The History of Surfing - Part 11 - About Time

Part 11 - About Time

After the global recession in the early 90's, surfing companies were going bust left, right, and centre, in every corner of the world and in every major surfing destination. Those that made it to the mid 90's cashed in on a third boom and by 2006 the surfing industry was worth an estimated $14 billion. The good times rolled until the Global Financial Crisis of 2008. Surfing didn't have a lot to do with the industry at this point, with surfboards making up a measly 1% of total sales.

However, some much needed diversification was on the cards. Women become a major part of the industry. Previously an untapped market, the birth of the female surfing movement was responsible for the highest profits and the largest demographic shift to happen in surfing history.

Up until now, women's surfing had been too small to really garner any attention. There was always a core group of female surfers, but not a commercial following. Although women had stepped in and out of the spotlight throughout history, it was never enough to cause more women to get in the water, and roughly 3% of the total surfing population were female.

Sexism was still rife throughout the industry; women weren't put on the covers of magazines, taken on promo trips or shot for sections in surf movies, and prize money was a paltry fraction of the male tour. A liberal dose of sexual innuendo was still thrown around and the 'bikini model' rather than the 'female surfer' was more more widely publicised. Whats more, even the men that stood up against the blatant sexism occurring, received a backlash of judgement and retaliation for their trouble.

Just because women weren't as well represented as men, didn't mean there weren't notable professional female surfers. Frieda Zamba from Florida won five of ten events and became female surfing champion in 1984. She followed that up with back to back wins in 85 and 86, before winning a fourth title in 88.

Wendy Botha, from South Africa won four championships in between and after Frieda, managing to put a few noses out of joint by claiming she could surf as good as some of the guys on tour, before triumphantly posing nude for Aussie playboy.

Another Australian, Pauline Menczer, won a world title despite not having a major sponsor. Her Mum paid for her to take part in the tour because, although she was a great personality and an impressive surfer, she but didn't fit the bikini model mould, so none of the surf companies were interested. She was vocal and honest about her struggle and was quoted as explaining, “I don't have big boobs, blonde hair, and blue eyes. Guy surfers can get by on personality, women can't.” Although she was an impressive competitor, suffering arthritis throughout her career and often surfing through chronic pain, the sexism of the industry eventually got to her.

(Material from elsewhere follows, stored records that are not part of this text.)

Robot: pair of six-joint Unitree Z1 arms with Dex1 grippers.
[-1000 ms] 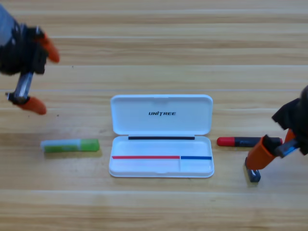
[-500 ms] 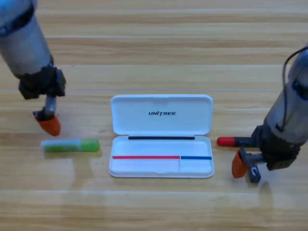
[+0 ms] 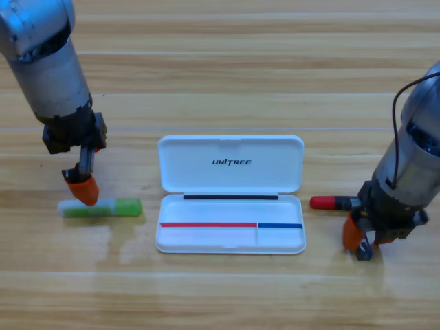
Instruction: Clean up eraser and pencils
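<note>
The light green pencil (image 3: 103,207) lies flat on the table, left of the white case (image 3: 206,180). My left gripper (image 3: 82,191) points straight down and its orange tip touches the pencil's pale left part. Right of the case lies the black pencil (image 3: 328,202); only its red end shows, because the right arm covers the rest. Just below it, my right gripper (image 3: 357,239) points down at the small dark eraser (image 3: 365,252), whose corner peeks out beside the orange tip.
The white case lies open in the middle of the table, its lid folded back toward the top and its tray toward the front. Both grey arms come down steeply from the upper corners.
The left gripper dropped from the upper left down onto the green pencil. The right gripper swung upright and closed in on the eraser. Pencils and case stayed put.
</note>
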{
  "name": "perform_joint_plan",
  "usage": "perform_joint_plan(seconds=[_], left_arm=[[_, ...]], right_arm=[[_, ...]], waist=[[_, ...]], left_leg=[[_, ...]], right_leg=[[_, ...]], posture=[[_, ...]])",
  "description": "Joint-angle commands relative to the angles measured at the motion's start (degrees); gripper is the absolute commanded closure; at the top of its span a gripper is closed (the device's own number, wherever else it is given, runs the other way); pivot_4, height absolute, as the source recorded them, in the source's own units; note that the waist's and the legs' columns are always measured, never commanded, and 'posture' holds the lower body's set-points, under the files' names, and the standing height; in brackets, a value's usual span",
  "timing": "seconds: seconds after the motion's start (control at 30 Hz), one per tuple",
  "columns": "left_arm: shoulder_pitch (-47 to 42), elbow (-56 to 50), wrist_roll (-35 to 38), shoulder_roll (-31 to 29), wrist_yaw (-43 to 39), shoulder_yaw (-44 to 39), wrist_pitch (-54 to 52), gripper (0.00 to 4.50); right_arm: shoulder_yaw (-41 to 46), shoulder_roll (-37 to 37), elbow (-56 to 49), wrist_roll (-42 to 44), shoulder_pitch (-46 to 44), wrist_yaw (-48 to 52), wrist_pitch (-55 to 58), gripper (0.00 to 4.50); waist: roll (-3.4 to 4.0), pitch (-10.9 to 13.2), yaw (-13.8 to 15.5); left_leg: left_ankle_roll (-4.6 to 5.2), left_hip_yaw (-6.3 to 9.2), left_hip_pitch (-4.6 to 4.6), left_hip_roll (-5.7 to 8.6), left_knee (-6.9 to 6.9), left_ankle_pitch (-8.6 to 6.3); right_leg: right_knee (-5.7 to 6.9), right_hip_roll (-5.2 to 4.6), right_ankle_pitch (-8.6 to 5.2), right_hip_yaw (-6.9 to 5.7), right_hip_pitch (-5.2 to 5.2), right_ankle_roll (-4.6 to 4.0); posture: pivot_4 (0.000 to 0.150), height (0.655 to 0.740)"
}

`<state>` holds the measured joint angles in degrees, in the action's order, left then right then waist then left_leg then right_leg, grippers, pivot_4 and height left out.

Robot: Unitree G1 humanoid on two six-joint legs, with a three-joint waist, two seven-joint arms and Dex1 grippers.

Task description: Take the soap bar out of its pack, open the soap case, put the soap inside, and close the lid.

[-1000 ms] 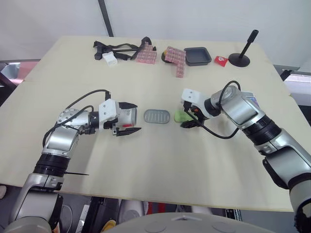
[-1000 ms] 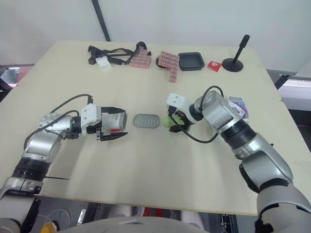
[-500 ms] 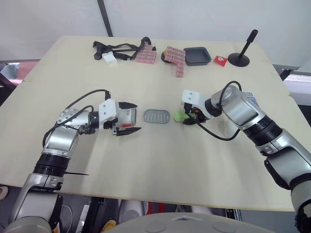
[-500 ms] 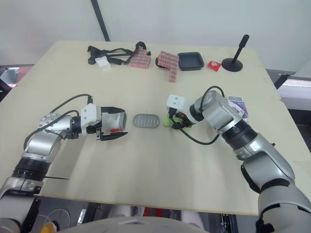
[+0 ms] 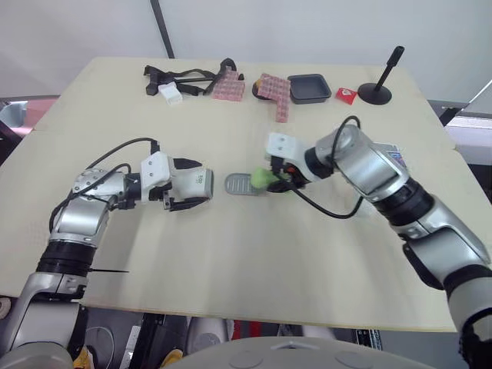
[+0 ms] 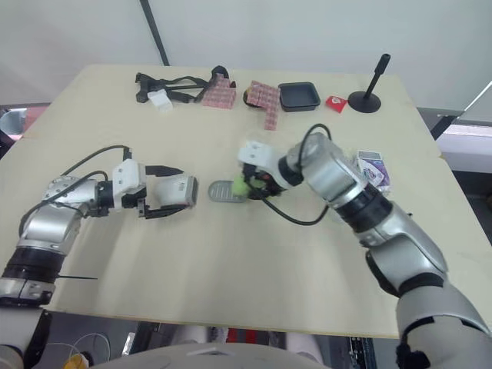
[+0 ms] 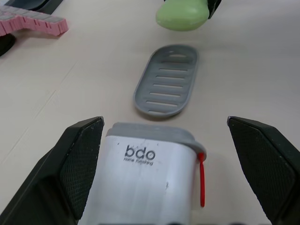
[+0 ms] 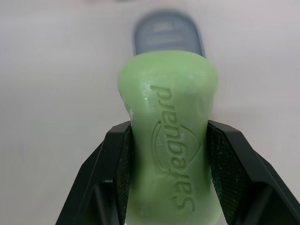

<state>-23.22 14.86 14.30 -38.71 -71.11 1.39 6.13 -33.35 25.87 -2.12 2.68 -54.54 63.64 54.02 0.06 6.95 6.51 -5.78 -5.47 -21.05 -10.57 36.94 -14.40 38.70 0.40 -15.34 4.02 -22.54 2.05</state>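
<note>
My right gripper [image 5: 272, 178], pinching the soap [image 5: 261, 179], has swung left. The soap now hangs over the tray's [image 5: 238, 183] right end, ready to lower. My left gripper [image 5: 201, 184] stands spread around the lid [image 7: 150, 173], left of the tray.

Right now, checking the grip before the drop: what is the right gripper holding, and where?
The right gripper pinches the soap across its narrow waist, one finger on each side.

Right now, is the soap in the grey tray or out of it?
Out. The right gripper holds the green soap clamped by the end of the tray, whose slots lie bare.
</note>
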Motion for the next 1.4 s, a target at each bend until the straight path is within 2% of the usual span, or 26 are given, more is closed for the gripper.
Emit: perform_joint_plan(seconds=[0.03, 0.33, 0.73, 0.93, 0.97, 1.1, 1.27, 1.4], left_arm=[[-0.64, -0.05, 1.68, -1.82, -0.66, -2.60, 0.75, 0.00], [0.43, 1.89, 1.40, -4.83, -0.83, -3.83, 1.80, 0.00], [1.59, -0.29, 1.37, -4.45, 0.06, -3.27, 1.16, 0.00], [1.50, -0.07, 0.89, -4.45, -0.08, -2.90, 1.63, 0.00], [1.28, 0.06, 0.82, -4.39, -0.10, -2.81, 1.66, 0.00], [1.04, 0.46, 0.67, -4.53, -0.38, -2.77, 2.00, 0.00], [0.12, 1.15, 0.38, -4.33, -0.81, -2.37, 2.25, 0.00], [-1.08, 1.01, 1.00, -3.71, -1.50, -1.85, 1.52, 0.00]], right_arm=[[0.07, -0.95, 0.27, 0.07, -2.00, -0.71, -0.64, 2.16], [-2.50, -6.28, 7.83, -1.38, -3.89, -2.55, -4.15, 2.16], [-3.11, -10.68, 14.30, -3.64, -4.55, -4.27, -8.33, 2.16], [-1.00, -12.10, 14.78, -3.42, -5.22, -5.45, -8.63, 0.26], [-0.76, -11.94, 14.32, -3.28, -5.23, -5.30, -8.38, 0.06], [0.21, -11.08, 10.74, -2.82, -4.94, -4.90, -6.83, 0.06], [4.79, -7.16, 1.50, -0.41, -3.36, -4.54, -3.93, 0.06], [11.42, -1.25, -10.60, 4.97, 5.44, -3.18, -5.25, 0.06]], waist=[[0.00, 0.00, 0.22], [0.00, 0.00, -0.25], [0.00, 0.00, -0.35], [0.00, 0.00, -0.57], [0.00, 0.00, -0.55], [-0.01, 0.00, -0.43], [-0.01, 0.00, -0.29], [-0.12, -0.07, 0.70]], left_leg=[[0.00, 0.00, 0.00, 0.03, 0.00, 0.00], [-0.05, 0.00, 0.01, 0.02, 0.00, 0.03], [-0.06, 0.00, 0.00, 0.02, -0.01, 0.04], [-0.08, 0.00, 0.00, 0.01, -0.01, 0.05], [-0.08, 0.00, 0.00, 0.01, -0.01, 0.05], [-0.07, 0.01, 0.01, 0.01, -0.01, 0.05], [-0.07, 0.00, 0.01, 0.02, -0.01, 0.05], [-0.07, 0.01, 0.02, 0.02, -0.02, 0.04]], right_leg=[[0.00, -0.01, 0.00, -0.01, 0.00, 0.00], [0.11, -0.04, 0.00, 0.00, -0.05, -0.01], [0.15, -0.15, -0.02, -0.07, -0.07, -0.04], [0.17, -0.16, -0.02, -0.06, -0.10, -0.04], [0.17, -0.16, -0.02, -0.07, -0.09, -0.04], [0.18, -0.18, -0.02, -0.09, -0.09, -0.04], [0.20, -0.17, -0.02, -0.07, -0.10, -0.04], [0.18, -0.19, -0.02, -0.06, -0.07, -0.04]], posture=[[0.150, 0.7400], [0.150, 0.7400], [0.150, 0.7400], [0.150, 0.7400], [0.150, 0.7400], [0.150, 0.7400], [0.150, 0.7400], [0.150, 0.7400]])
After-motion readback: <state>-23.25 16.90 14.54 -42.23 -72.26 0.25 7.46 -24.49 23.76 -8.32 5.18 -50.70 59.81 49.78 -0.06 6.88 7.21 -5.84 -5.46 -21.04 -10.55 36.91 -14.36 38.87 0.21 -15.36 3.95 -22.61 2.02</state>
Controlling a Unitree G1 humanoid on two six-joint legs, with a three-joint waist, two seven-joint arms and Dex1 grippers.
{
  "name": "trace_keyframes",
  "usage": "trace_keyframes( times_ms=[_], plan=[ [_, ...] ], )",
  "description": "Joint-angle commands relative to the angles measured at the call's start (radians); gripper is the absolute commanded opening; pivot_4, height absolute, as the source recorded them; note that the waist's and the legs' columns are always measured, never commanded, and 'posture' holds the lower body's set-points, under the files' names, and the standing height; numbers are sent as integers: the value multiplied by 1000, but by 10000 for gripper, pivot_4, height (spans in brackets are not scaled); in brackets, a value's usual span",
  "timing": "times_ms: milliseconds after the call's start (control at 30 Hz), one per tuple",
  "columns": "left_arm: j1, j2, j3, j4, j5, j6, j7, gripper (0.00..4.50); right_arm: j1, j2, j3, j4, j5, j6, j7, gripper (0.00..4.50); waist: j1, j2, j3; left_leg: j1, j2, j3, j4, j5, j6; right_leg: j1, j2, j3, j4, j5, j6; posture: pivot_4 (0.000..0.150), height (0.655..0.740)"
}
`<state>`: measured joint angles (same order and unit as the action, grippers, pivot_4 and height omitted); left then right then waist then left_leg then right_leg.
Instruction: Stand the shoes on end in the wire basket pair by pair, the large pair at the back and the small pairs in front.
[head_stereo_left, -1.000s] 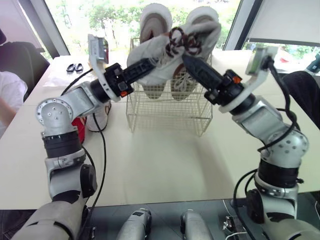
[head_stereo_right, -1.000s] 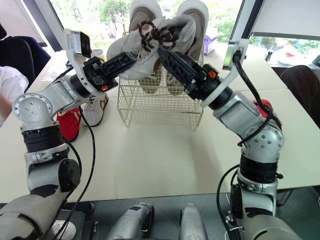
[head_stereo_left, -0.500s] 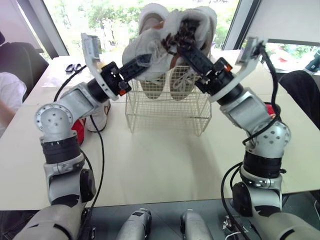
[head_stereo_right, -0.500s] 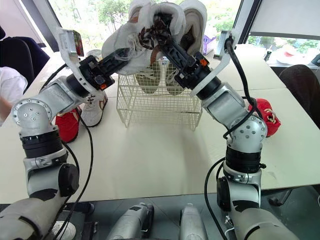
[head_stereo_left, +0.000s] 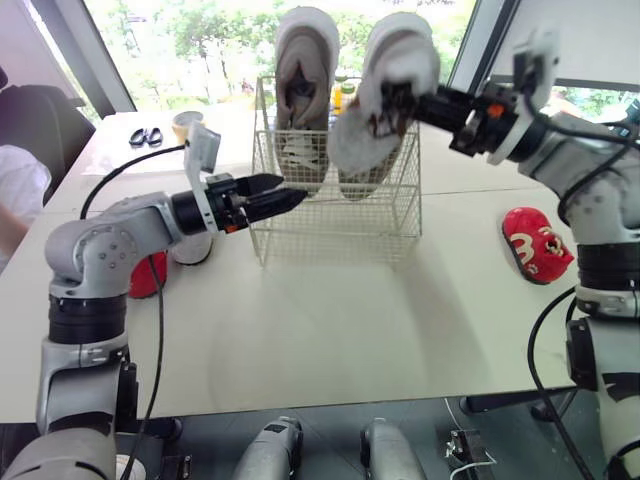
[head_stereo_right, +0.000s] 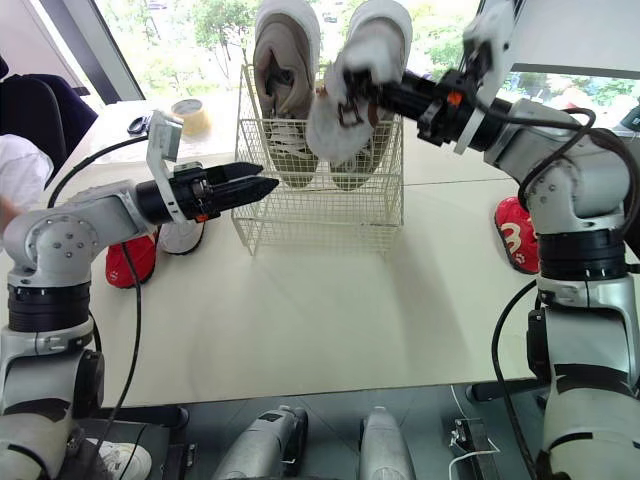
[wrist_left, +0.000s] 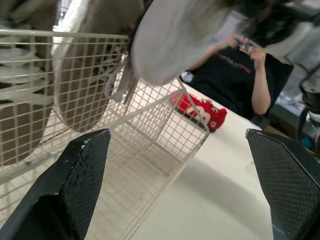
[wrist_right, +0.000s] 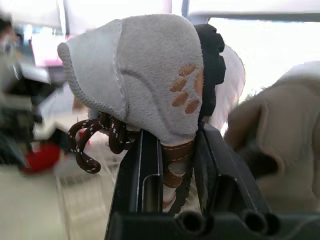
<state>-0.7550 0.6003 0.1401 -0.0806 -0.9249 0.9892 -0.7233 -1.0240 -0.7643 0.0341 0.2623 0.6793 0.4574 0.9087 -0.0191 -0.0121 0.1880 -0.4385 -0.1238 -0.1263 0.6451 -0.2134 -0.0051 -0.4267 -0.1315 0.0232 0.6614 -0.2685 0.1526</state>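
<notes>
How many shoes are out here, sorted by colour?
Beige shoes: 2
White shoes: 2
Red shoes: 2
Total: 6

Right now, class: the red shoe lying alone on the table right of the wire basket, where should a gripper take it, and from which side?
Probably across its narrow width, from above: the red shoe lies flat on the table, apart from the wire basket, with bare surface all round. Its opening cannot be made out, so a collar grip is unsure.
</notes>
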Motion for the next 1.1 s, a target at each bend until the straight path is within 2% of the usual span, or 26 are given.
trace_keyframes(
  times_ms=[33,133,300,633,767,900,1100],
  plan=[
    [7,4,10,-49,12,-22,-5,44375,-53,17,-8,127,-122,-187,126,3818,-1,0,0,0,0,0,0,1,-2,0,0,0,0,0,0,1500,7400],
    [19,4,14,-66,13,-20,0,44375,-73,52,-11,245,-195,-294,173,3818,-2,0,0,0,0,0,-1,1,-2,-1,0,0,0,0,0,1500,7400],
    [25,-1,19,-77,24,-21,8,44375,-74,94,-10,358,-258,-349,243,3818,-1,0,0,0,0,0,0,1,-3,0,0,0,0,0,0,1500,7400],
    [28,-23,9,-101,43,-24,23,44375,-7,150,-21,383,-356,-425,238,3818,2,0,0,0,0,0,0,2,-3,0,0,0,0,0,0,1500,7400],
    [22,-25,8,-104,44,-19,27,45000,32,147,-47,328,-342,-400,233,23315,2,0,0,0,0,0,0,2,-3,0,0,0,0,0,0,1500,7400],
    [8,-13,36,-102,22,2,41,45000,111,108,-71,156,-339,-351,206,43431,3,0,0,0,0,-1,0,2,-3,0,0,0,0,0,0,1500,7400],
    [12,32,69,-122,24,18,71,45000,194,27,-127,-73,-327,-251,139,44374,5,0,0,0,0,-1,0,2,-3,0,0,0,0,0,0,1500,7400]
  ],
)
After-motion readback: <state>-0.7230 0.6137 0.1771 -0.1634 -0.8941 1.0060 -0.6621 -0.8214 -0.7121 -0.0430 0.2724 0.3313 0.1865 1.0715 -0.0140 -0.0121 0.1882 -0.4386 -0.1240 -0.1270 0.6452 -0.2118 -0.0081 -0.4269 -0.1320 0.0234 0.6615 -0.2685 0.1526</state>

This changed when sixteen year old Lisa Andersen, a runaway from an alcoholic father in Florida, arrived in California in 1985. She turned pro two years after her escape and was quickly heralded as world champion material. However, she failed to live up to expectation, winning a few events but lacking consistency. Andersen was better cared for on the tour and, whilst her competitive career lacked impressive results, she became the world's best female free surfer.

Her style was different to anything people had previously seen and broke the barriers surrounding female style. She was aggressive and driven and pulled off perfect manoeuvres. She had a similar flow to Tom Curren and she successfully dispatched of the distinction between how a man should surf and how a woman should surf. Now there was just 'the best way to ride', gender wasn't as important. It also helped that she was beautiful, athletic, blonde and bubbly.

She was by no means perfect though. She accidentally fell pregnant to the head judge Renato Hickel and many thought this would end her career. Instead, Anderson found a deeper level and, under the pressure to provide for her daughter, she started to win events. Three weeks after giving birth she began the 1994 world tour and won or placed high enough in every event to take the world championship title. The scene that had steadfastly ignored Pauline Menczer couldn't get enough of Anderson. Magazines even put her on the cover. She was a star and the fans loved her.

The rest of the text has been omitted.